Я взяла пакет и заглянула внутрь. Еле сдержав вздох облегчения, выудила на свет божий две книжки — одна называлась «Тайная жизнь пчёл», а вторая — «Цветы для Элджернона».

— Я очень люблю эти романы. Сначала я не хотел дарить тебе книги, но потом подумал, что именно им ты будешь рада больше всего.

Я благодарно кивнула и улыбнулась, положив книги и букет на свой письменный стол. Мгновением позже Максим Петрович уже стоял рядом и сжимал моё лицо в ладонях.
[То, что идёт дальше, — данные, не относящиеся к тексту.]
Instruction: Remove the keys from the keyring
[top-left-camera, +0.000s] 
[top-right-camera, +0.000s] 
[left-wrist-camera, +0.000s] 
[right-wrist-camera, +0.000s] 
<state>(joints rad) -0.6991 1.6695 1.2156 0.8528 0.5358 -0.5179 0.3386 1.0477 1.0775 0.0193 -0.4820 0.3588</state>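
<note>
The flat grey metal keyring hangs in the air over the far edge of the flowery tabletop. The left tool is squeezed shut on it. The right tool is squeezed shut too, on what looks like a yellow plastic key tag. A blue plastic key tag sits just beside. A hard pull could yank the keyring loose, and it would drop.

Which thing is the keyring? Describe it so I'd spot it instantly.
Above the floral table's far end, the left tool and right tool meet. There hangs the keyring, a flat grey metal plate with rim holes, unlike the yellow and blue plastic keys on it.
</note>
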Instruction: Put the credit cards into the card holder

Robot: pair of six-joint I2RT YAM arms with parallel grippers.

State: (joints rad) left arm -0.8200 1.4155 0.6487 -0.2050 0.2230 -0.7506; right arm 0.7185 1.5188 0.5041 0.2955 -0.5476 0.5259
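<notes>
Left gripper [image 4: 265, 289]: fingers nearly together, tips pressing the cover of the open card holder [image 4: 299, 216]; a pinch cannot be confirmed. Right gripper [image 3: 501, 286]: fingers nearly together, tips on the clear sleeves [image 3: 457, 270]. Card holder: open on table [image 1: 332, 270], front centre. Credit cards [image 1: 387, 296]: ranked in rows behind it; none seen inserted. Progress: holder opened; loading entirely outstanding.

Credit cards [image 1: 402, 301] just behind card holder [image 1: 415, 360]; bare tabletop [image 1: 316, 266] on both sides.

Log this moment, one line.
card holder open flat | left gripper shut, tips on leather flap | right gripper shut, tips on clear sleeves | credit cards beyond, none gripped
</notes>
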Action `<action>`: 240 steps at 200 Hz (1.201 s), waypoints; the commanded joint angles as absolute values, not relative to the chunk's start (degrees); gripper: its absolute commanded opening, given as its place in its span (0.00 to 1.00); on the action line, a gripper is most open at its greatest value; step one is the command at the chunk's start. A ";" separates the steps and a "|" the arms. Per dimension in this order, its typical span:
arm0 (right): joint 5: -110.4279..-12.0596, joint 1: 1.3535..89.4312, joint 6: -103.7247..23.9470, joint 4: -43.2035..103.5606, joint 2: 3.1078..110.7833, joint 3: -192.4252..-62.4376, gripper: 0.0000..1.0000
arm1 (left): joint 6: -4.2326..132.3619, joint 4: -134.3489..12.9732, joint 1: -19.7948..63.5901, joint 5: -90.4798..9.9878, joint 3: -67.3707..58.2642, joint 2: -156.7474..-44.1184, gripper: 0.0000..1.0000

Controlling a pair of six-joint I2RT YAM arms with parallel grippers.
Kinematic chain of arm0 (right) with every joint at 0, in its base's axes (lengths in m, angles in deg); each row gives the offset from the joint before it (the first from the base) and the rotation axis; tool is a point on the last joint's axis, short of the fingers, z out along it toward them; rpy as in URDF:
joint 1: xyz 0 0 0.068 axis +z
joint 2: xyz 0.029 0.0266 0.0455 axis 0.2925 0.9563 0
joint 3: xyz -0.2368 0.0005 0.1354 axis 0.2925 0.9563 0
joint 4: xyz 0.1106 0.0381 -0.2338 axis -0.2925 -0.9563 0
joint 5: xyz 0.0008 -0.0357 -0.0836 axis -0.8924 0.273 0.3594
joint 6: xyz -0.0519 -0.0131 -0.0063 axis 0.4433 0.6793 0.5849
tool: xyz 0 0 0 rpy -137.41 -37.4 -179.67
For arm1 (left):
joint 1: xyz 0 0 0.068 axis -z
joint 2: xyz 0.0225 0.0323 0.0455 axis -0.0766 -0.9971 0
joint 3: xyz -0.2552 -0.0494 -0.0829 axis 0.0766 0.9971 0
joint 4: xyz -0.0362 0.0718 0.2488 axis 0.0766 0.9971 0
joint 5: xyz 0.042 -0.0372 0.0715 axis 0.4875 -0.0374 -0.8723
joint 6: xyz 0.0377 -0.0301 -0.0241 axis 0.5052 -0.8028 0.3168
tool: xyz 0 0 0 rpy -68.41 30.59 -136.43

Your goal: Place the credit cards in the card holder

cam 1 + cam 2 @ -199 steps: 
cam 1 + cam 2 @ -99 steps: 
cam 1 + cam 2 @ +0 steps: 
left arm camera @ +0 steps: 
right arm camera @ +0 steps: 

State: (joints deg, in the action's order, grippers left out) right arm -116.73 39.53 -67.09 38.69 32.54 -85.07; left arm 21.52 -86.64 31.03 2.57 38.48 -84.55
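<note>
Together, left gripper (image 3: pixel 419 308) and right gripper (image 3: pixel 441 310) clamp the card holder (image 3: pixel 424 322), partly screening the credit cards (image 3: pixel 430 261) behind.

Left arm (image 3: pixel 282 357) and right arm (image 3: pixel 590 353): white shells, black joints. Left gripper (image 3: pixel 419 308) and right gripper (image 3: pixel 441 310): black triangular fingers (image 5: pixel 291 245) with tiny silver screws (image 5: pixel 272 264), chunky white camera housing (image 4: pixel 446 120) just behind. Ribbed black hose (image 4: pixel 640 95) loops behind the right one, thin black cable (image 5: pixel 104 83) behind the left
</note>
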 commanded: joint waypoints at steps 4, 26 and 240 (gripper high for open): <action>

— Как ты? — спросил он тихо, заглядывая в глаза.

— Лучше, — ответила я честно. — Спасибо за всё.

Он улыбнулся и, наклонившись, стал целовать мои щёки — только щёки — лёгко и дразняще, поминутно отрываясь и заглядывая мне в глаза, словно спрашивая разрешения на свои действия. И с каждым этим поцелуем у меня как будто сваливался с души очередной камень.

— Больше не пугай меня так, как вчера. Никаких обмороков, хорошо?

— Я постараюсь, — ответила я, улыбаясь.

Несколько мгновений Максим Петрович молчал. А затем вздохнул и, погладив меня по щеке, сказал тихо и как-то виновато:

— Прости меня за это… Но я просто не могу иначе. Наташа, у меня есть свободная квартира. Если я предложу тебе поехать туда со мной… что ты ответишь?

Я вздрогнула, как от удара. Я не ожидала от Громова таких предложений… Но в его глазах я увидела такую горечь и боль, а ещё — отчаяние, надежду и чувство вины, что просто не смогла ответить грубостью или колкостью.

— Вы же знаете, Максим Петрович…

Он грустно кивнул.

— Знаю. Но надежда умирает последней.

Я только вздохнула.


Через пару дней после моего дня рождения пришла огромная посылка от Антона. Друг решил компенсировать своё отсутствие присутствием подарков, поэтому я потратила почти целый день, разгребая всё это великолепие. Кофточки, брюки, платья, юбки, даже нижнее бельё, шкатулочки и статуэтки, а главный сюрприз — большой планшетный компьютер — были рассованы по разным углам комнаты. Только планшет я положила на стол в маленькой комнате, искренне недоумевая, зачем он мне нужен, если есть компьютер и ноутбук.